* _How to complete this task_
Return the lines below that contain "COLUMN".

───── Dataset excerpt ─────

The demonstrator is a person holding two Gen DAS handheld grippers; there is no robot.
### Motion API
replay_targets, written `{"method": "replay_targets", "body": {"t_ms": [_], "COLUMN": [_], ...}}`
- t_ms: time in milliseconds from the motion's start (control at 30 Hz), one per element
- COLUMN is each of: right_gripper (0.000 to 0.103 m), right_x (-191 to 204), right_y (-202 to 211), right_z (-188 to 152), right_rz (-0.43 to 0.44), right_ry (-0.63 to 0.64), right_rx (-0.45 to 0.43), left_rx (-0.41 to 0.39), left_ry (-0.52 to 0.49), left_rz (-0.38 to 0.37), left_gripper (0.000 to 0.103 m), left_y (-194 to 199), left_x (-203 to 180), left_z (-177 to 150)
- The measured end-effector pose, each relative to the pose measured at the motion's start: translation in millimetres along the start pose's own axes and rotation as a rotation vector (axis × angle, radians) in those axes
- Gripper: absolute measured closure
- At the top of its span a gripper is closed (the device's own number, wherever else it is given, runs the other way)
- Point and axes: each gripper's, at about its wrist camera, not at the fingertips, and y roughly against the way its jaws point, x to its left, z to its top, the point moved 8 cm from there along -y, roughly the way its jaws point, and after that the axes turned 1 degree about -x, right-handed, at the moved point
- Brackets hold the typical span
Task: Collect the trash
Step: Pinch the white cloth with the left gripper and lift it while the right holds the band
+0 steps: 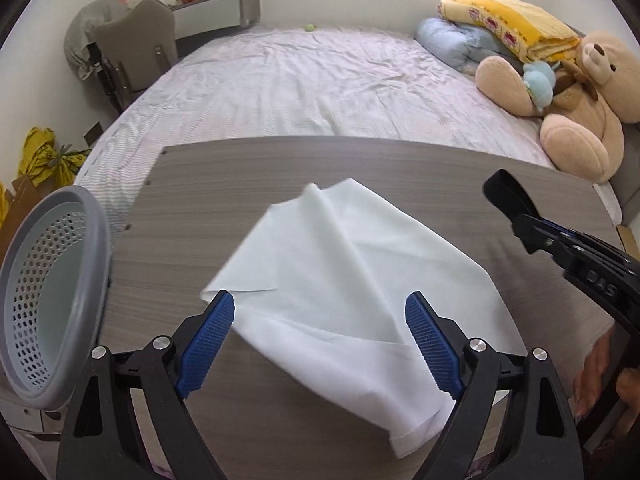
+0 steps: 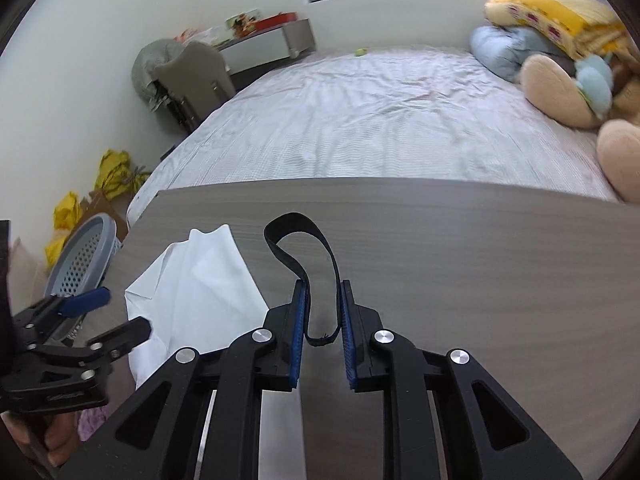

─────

* _Task output_
replay_targets, written `{"method": "replay_targets", "body": {"t_ms": [_], "COLUMN": [_], ...}}`
- COLUMN is each of: right_gripper (0.000 to 0.103 m), right_x (-191 to 204), right_y (-202 to 211), right_z (-188 to 152), right_rz (-0.43 to 0.44), right_ry (-0.63 to 0.64), right_rx (-0.45 to 0.43), left_rx (-0.41 to 0.39), left_ry (-0.52 to 0.49), left_rz (-0.38 to 0.37), left_gripper (0.000 to 0.103 m), left_y (-194 to 199), left_x (-203 to 180), left_z (-177 to 150)

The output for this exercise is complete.